ACTIVITY ::
Look below for the line holding "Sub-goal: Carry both" and the line holding "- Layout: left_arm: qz". Transcribe exactly those lines and all lines between them, nothing more.

─── DATASET EXTRACT

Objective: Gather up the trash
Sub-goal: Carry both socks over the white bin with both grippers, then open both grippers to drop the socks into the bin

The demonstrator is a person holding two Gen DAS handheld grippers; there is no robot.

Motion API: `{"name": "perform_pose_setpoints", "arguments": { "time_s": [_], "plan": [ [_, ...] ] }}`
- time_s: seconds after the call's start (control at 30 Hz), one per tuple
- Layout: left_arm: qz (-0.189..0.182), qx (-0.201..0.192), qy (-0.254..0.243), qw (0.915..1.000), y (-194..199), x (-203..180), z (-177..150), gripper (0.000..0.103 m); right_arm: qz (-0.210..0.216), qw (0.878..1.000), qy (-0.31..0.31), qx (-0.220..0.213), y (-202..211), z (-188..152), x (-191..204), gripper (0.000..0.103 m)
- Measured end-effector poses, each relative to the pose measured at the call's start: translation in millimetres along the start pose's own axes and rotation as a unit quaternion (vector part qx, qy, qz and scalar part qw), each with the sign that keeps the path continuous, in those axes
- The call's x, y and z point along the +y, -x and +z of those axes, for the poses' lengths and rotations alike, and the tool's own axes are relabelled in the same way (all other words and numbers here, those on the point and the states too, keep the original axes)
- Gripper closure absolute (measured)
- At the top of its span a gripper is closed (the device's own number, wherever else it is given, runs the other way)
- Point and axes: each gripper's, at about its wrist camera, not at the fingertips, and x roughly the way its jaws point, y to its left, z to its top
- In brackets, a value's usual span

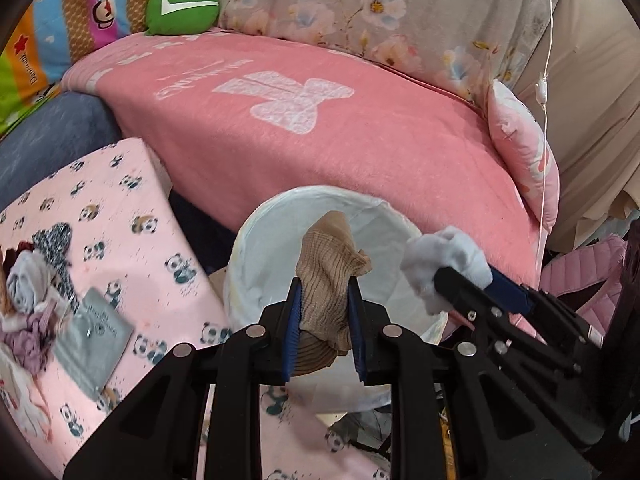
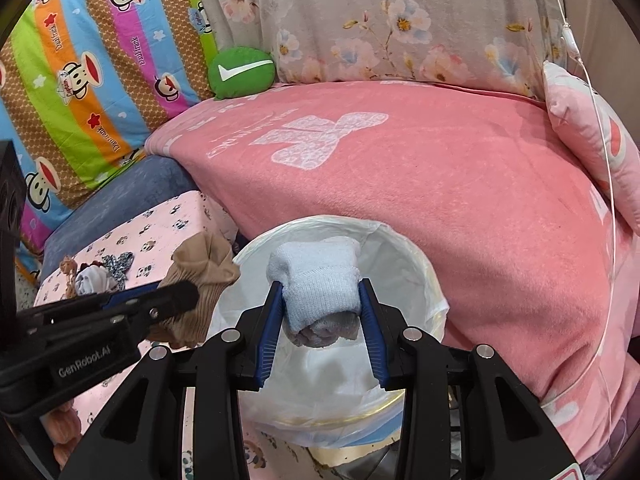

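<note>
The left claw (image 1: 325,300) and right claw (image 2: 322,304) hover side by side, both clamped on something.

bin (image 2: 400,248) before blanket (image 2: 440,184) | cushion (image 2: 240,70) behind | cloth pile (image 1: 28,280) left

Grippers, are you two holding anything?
Left gripper pinches a tan ribbed sock bundle mid-body; right gripper pinches a white rolled sock mid-body.

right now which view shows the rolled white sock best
Right wrist view: the white sock sits centred in the right tool, over the lined bin. Left wrist view catches it off-side, half hidden.
</note>
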Motion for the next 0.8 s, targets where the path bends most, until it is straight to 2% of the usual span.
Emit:
{"name": "perform_pose_setpoints", "arguments": {
  "time_s": [0.1,0.17,0.2,0.23,0.3,0.4,0.8],
  "plan": [
    [-0.008,-0.001,0.002,1.0,-5,-4,10,0.078,-0.006,1.0,-0.002,-0.003,-2,6,-4,0.064],
    [0.0,-0.011,0.007,0.9999,-5,-3,16,0.06,-0.009,1.0,-0.004,-0.005,-5,10,-6,0.061],
    [0.008,-0.017,0.011,0.9998,-4,-2,19,0.04,-0.011,1.0,-0.006,-0.006,-5,12,-7,0.06],
    [0.016,-0.025,0.015,0.9994,-1,-1,21,0.028,-0.011,1.0,-0.009,-0.007,-6,14,-8,0.058],
    [0.03,-0.037,0.022,0.9986,5,4,24,0.025,-0.015,1.0,-0.013,-0.011,-6,18,-10,0.049],
    [0.039,-0.038,0.039,0.9977,9,15,25,0.025,-0.017,1.0,-0.013,-0.018,-3,21,-8,0.044],
    [0.084,-0.057,0.05,0.9935,33,32,14,0.025,0.01,1.0,-0.002,-0.016,5,19,12,0.04]
  ]
}}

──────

SOLUTION FOR THIS PROBLEM ::
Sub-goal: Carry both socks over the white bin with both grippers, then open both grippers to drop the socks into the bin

The demonstrator is a person holding two Gen DAS handheld grippers; there is no robot.

Motion API: `{"name": "perform_pose_setpoints", "arguments": { "time_s": [_], "plan": [ [_, ...] ] }}`
- time_s: seconds after the call's start (control at 30 Hz), one per tuple
- Layout: left_arm: qz (-0.189..0.182), qx (-0.201..0.192), qy (-0.254..0.243), qw (0.915..1.000), y (-194..199), x (-203..180), z (-177..150), gripper (0.000..0.103 m); right_arm: qz (-0.210..0.216), qw (0.878..1.000), qy (-0.31..0.31), qx (-0.220..0.213), y (-202..211), z (-188..152), x (-191..204), gripper (0.000..0.103 m)

The work on this exercise is done.